PROBLEM TO SOLVE
Of the lines listed below, return exactly those that run from the line containing "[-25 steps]" through the line containing "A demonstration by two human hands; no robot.", both included.

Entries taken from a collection
::::::::
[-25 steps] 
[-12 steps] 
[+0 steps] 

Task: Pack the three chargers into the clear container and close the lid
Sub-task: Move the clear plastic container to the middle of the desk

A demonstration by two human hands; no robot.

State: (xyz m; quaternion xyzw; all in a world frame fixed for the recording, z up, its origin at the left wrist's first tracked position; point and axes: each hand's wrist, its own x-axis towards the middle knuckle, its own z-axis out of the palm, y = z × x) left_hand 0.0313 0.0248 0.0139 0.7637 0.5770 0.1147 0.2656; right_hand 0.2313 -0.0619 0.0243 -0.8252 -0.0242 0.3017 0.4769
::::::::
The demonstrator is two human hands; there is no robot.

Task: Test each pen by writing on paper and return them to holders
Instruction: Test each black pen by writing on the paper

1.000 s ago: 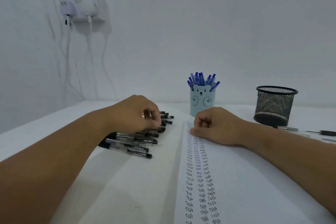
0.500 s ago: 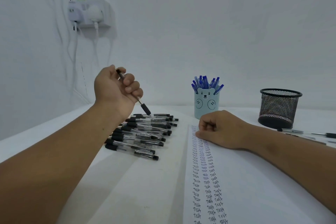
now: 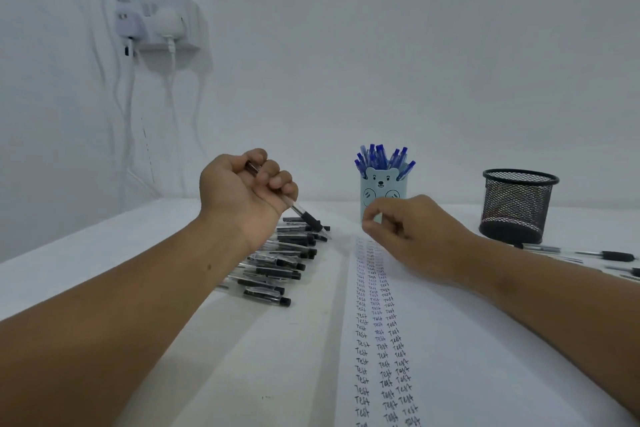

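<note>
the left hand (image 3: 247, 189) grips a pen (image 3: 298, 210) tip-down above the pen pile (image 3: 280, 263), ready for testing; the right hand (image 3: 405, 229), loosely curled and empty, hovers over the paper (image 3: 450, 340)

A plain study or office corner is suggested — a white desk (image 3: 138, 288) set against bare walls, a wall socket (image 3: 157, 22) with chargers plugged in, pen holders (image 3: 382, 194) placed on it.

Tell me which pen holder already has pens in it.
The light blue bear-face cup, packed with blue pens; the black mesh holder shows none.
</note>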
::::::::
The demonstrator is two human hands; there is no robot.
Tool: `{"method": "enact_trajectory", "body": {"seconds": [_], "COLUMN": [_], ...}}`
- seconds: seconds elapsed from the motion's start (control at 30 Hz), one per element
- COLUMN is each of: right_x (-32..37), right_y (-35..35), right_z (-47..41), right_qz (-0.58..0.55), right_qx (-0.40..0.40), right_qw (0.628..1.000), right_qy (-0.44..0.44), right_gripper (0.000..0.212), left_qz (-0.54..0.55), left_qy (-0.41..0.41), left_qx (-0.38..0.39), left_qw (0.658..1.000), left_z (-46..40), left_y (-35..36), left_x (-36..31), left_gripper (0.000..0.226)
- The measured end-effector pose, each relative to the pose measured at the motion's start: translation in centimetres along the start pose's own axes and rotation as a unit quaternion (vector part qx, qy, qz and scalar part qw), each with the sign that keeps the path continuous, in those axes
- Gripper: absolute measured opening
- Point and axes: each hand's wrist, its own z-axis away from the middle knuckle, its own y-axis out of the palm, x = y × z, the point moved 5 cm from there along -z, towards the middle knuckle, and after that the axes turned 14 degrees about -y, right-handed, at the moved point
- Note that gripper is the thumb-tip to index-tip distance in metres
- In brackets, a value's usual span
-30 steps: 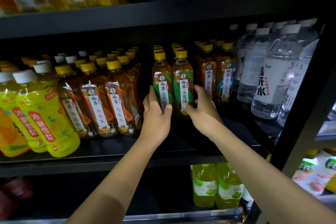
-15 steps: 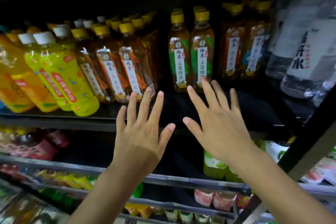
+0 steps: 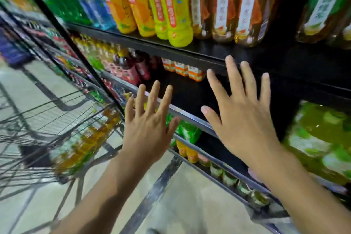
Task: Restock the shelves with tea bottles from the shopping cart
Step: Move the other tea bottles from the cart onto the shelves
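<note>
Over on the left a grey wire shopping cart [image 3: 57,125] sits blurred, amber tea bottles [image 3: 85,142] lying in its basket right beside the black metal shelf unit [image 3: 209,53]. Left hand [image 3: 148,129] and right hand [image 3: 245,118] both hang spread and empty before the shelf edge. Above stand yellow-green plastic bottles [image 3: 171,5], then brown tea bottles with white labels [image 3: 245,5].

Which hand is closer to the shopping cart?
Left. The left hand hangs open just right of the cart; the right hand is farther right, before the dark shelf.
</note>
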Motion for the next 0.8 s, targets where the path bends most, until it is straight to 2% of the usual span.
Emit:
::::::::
ANSWER SECTION
[-25 steps] 
[-12 steps] 
[+0 steps] 

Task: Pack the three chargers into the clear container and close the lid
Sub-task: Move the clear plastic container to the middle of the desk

A demonstration by two human hands; no robot.

The exercise is done, with nothing left to add.